Von der Lust, sich überwältigen zu lassen
Es ist eine Fähigkeit, die Sportfans perfektioniert haben. Für sie stellt es kein Problem dar, die Ebene der Vernunft sauber von emotionalen Beweggründen zu trennen. In Paarbeziehungen bedingt diese nur schwer zu ziehende Trennlinie mitunter Tränen, gescheiterte Ehen, persönliches Unglück.
Kein neutraler Fußballfan aber wird die überwältigenden Minuten am Mittwochabend als Unglück empfinden. Da spielte mit Real Madrid jene Mannschaft, die sich über Jahrzehnte hinweg einen schurkenhaften Ruf erarbeitet hatte, und wer vor dem Fernseher saß, ließ sich trotzdem bedingungslos von der Wucht des Augenblicks fesseln.
Sergio Ramos prägte über Jahre das Bild Reals. Ebenso imposant an Leistungsbereitschaft wie an ungezügelter Gemeinheit. Präsident Florentino Perez initiierte im vergangenen Jahr die Super League, wollte sich von den nationalen Wettbewerben abkapseln und in einer geschlossenen Gesellschaft jene Milliarden Euro erlösen, die eine derartige Mannschaft als Unterhalt benötigt. Das Konstrukt scheiterte an leidenschaftlich protestierenden Fans. Vorerst. Perez hält den elitären Zirkel weiterhin für erstrebenswert. All das: egal.
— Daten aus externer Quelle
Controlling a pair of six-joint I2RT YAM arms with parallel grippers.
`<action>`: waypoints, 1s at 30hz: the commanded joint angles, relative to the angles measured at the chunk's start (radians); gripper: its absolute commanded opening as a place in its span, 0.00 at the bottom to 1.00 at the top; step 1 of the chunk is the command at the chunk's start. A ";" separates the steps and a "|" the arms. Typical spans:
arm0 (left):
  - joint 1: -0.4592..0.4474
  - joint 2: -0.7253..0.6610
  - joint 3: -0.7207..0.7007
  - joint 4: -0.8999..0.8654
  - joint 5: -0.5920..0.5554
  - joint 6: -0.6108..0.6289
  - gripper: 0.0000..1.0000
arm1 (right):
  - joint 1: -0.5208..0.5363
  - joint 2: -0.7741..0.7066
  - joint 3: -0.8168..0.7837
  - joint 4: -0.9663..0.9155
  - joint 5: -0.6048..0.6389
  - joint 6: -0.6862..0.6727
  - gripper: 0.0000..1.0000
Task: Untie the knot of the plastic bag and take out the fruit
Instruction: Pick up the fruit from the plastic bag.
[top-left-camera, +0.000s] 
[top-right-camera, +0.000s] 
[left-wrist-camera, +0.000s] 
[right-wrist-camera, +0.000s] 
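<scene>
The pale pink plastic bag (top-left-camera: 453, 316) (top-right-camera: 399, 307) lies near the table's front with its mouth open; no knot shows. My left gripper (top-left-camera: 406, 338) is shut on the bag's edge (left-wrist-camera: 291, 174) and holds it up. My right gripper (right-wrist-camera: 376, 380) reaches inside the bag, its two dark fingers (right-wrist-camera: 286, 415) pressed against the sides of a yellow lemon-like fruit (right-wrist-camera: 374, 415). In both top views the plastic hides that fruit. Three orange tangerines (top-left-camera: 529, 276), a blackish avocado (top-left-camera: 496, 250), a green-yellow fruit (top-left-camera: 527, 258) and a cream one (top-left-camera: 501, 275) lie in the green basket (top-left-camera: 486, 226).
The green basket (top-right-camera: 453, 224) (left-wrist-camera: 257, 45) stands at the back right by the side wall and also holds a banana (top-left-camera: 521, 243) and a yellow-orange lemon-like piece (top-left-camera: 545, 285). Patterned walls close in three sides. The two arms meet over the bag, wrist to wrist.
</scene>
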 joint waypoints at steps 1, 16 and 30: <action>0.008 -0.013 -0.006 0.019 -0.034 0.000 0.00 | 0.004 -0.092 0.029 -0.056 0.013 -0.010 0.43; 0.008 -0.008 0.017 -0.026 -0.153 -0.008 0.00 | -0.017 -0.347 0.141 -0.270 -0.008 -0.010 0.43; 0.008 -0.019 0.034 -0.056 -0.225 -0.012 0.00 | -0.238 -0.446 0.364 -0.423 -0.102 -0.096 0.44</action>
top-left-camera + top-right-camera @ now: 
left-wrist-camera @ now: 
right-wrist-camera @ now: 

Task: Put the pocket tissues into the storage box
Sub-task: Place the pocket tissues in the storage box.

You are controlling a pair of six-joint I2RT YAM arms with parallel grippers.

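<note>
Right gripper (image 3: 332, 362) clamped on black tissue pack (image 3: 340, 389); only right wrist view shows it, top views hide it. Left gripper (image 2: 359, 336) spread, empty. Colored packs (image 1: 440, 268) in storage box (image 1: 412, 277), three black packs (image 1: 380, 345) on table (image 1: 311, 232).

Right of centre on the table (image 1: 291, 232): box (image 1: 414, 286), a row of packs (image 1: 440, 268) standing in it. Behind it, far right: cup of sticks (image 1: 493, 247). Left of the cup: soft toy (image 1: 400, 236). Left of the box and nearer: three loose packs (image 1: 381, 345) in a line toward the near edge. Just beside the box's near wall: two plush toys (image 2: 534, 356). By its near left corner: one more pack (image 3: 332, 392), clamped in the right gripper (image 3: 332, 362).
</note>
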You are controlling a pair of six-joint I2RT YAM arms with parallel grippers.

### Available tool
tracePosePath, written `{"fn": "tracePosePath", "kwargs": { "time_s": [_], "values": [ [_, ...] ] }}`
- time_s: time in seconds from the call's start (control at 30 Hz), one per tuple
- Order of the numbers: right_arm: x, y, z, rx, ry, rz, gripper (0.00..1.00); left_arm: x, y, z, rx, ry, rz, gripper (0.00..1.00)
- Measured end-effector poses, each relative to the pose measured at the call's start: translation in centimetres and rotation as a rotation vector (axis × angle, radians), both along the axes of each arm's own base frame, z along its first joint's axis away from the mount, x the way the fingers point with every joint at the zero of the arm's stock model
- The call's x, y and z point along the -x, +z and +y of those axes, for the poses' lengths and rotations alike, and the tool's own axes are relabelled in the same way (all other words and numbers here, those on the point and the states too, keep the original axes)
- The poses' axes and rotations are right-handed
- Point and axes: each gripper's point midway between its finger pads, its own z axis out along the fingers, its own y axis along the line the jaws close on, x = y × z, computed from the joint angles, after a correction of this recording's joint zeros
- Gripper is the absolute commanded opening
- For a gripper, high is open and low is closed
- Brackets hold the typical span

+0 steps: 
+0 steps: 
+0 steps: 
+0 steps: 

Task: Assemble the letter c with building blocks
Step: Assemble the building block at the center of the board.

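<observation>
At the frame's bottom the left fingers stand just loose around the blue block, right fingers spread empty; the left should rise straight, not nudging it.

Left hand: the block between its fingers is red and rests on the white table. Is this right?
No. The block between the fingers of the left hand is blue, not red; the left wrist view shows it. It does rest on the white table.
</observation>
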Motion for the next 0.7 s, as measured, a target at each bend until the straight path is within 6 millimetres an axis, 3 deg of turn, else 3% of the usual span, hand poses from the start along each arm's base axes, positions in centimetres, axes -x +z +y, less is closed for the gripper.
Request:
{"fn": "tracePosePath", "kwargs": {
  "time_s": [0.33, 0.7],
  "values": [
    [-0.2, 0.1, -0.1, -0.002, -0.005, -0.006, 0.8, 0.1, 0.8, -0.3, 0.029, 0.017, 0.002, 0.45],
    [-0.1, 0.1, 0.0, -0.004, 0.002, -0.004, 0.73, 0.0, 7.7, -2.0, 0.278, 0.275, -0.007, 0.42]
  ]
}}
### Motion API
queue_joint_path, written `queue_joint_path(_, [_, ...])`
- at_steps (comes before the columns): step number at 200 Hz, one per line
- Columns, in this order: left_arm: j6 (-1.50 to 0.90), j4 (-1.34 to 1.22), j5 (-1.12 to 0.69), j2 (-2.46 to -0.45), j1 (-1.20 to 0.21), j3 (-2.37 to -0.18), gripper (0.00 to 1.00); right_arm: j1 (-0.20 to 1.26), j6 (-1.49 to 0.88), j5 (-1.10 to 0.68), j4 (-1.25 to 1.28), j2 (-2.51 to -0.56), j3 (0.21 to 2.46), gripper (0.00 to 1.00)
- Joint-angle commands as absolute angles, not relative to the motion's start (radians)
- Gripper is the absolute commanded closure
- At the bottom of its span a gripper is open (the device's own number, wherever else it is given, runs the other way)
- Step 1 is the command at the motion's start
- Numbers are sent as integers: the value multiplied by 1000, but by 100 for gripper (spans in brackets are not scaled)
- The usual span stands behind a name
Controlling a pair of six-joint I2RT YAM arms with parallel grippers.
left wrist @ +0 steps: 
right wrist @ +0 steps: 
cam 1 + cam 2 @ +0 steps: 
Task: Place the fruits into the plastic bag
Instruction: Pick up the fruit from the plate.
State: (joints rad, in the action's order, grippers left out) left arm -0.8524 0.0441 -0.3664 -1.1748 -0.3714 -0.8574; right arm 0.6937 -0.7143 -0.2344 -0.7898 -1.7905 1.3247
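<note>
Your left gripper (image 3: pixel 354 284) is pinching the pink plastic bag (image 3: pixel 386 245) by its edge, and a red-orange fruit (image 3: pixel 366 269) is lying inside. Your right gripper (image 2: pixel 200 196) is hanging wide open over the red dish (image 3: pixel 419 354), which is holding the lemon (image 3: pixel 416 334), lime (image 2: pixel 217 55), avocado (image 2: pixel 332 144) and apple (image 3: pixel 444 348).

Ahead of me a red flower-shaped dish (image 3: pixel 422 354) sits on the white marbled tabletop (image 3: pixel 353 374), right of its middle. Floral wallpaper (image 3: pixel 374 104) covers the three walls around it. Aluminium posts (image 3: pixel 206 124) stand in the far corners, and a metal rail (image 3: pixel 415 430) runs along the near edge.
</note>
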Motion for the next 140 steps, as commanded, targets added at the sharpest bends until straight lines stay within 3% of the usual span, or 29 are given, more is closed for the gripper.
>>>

Wer sein Herz dem Fußball anvertraut hat, verfolgte trotzdem fasziniert, wie jenes Meisterwerk in den Schlussminuten entstand, das schon jetzt als moderner Klassiker zu gelten hat. Der unstrukturierte Heldenfußball Madrids setzte sich gegen den fein (mit Milliarden aus Abu Dhabi) komponierten Kader Manchester Citys in einem wahnwitzigen Spektakel durch.
Kein Moment war logische Voraussetzung für den kommenden Moment. Stattdessen: ein vor Energie strotzendes Chaos. Während sich die Engländer darin verloren, packten die Madrilenen die sich kreuzenden und wieder verlierenden Stränge aus Erfahrungen und Chancen und bündelten sie zu Einzigartigem. Die Anti-Helden hatten Wundervolles geleistet – und niemand störte sich daran. Fußballfans wurden belohnt für ihre außergewöhnliche Gabe.